Best Movies Off the Radar 2018

A selection of 11 staff favorites that might not have played at your local multiplex.

by | December 31, 2018 | Comments

It’s hard enough for those of us who make our bones watching and writing about movies to keep up with everything that’s released in any given year, so we’re acutely aware that it’s frequently even more difficult for general audiences. A lot of smaller films open in just a few theaters in just a few cities, and they generate so little publicity that even when they make their way to the home entertainment market, few people know to look for them. With that in mind, we’ve asked the RT staff to offer up their favorite movies that largely escaped mainstream attention, either because they weren’t widely available or because audiences might have forgotten they existed completely. From feelgood dramas and off-kilter comedies to fascinating documentaries and psychological thrillers, here are 11 staff favorites from 2018 that you might not have seen.


Big Fish & Begonia (2016) 91%

Inspired by ancient Chinese folklore, Big Fish & Begonia is a big hearted, beautifully rendered blend of 2D and 3D animation. It tells the story of Chun, a teenage girl from the land below our own. After embarking upon a traditional rite of passage for girls her age, Chun finds herself secretly taking care of the soul of a mortal boy named Kun, who must live as a dolphin on her supernatural plane. The closer the pair get, the harder it is for Chun to keep Kun a secret, forcing them to fight against everything Chun has ever known. Visually it’s stunning, the blend of animation styles creating a vibrant, dynamic viewing experience.

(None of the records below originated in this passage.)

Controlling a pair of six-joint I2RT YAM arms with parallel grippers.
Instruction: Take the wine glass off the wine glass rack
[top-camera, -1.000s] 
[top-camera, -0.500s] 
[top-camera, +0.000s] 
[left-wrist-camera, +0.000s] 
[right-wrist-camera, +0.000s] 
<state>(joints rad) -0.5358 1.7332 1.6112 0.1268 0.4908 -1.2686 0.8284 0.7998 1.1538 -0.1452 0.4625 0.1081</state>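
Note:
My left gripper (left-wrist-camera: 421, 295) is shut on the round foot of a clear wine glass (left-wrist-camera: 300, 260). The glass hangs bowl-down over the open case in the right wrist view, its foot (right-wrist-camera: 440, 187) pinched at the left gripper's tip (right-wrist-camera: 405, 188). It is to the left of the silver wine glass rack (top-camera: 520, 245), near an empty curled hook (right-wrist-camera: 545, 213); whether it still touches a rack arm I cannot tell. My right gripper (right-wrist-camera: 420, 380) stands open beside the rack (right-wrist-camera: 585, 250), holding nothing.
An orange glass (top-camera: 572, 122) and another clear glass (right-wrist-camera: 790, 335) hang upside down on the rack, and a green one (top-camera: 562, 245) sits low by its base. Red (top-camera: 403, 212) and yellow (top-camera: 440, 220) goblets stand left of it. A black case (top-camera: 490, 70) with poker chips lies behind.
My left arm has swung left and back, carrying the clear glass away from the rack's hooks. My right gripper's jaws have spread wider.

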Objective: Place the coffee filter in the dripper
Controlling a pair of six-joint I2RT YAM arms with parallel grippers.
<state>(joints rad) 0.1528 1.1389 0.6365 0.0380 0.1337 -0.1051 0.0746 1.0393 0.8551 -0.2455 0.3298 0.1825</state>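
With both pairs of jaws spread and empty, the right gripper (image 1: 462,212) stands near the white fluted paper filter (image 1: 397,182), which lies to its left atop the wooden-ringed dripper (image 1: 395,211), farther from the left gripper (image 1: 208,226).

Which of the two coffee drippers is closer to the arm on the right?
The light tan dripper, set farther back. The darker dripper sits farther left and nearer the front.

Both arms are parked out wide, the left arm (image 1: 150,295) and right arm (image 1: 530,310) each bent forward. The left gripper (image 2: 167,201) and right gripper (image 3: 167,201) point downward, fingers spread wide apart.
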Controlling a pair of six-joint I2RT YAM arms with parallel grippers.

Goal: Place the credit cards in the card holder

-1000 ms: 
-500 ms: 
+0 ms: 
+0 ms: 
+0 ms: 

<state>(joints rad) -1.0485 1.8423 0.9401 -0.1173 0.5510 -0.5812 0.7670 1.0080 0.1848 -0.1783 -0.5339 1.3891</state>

And though Big Fish & Begonia’s fish tale may borrow from multiple Chinese myths, the heart of the film is as universal as storytelling itself; the only way through adversity is together. — Haña Lucero-Colin

Available on: Amazon, FandangoNOWGoogle PlayVudu


Burning (2018) 95%

South Korea has produced some of the most exciting filmmakers of the past couple of decades, and though he hasn’t generated the same headlines as some of his contemporaries, Lee Chang-dong (Secret SunshinePoetry) certainly belongs in that group. Since his debut in 1997, Lee has grappled with the nature of grief, regret, aging, forbidden love, and even Korean history in five fantastic films, earning festival recognition and establishing himself as a filmmaker to watch. This year’s Burning, a deliberately paced psychological drama, might just be his masterpiece. The story centers on delivery man Jong-soo (Yoo Ah-in), who reconnects with free-spirited childhood friend Hae-mi (Jun Jong-seo) by chance and agrees to catsit for her while she vacations in Africa. When Hae-mi returns with a new friend, the wealthy, polished Ben (Steven Yeun), a subtle rivalry ensues until Jong-soo begins to suspect there’s more to Ben than he’s letting on.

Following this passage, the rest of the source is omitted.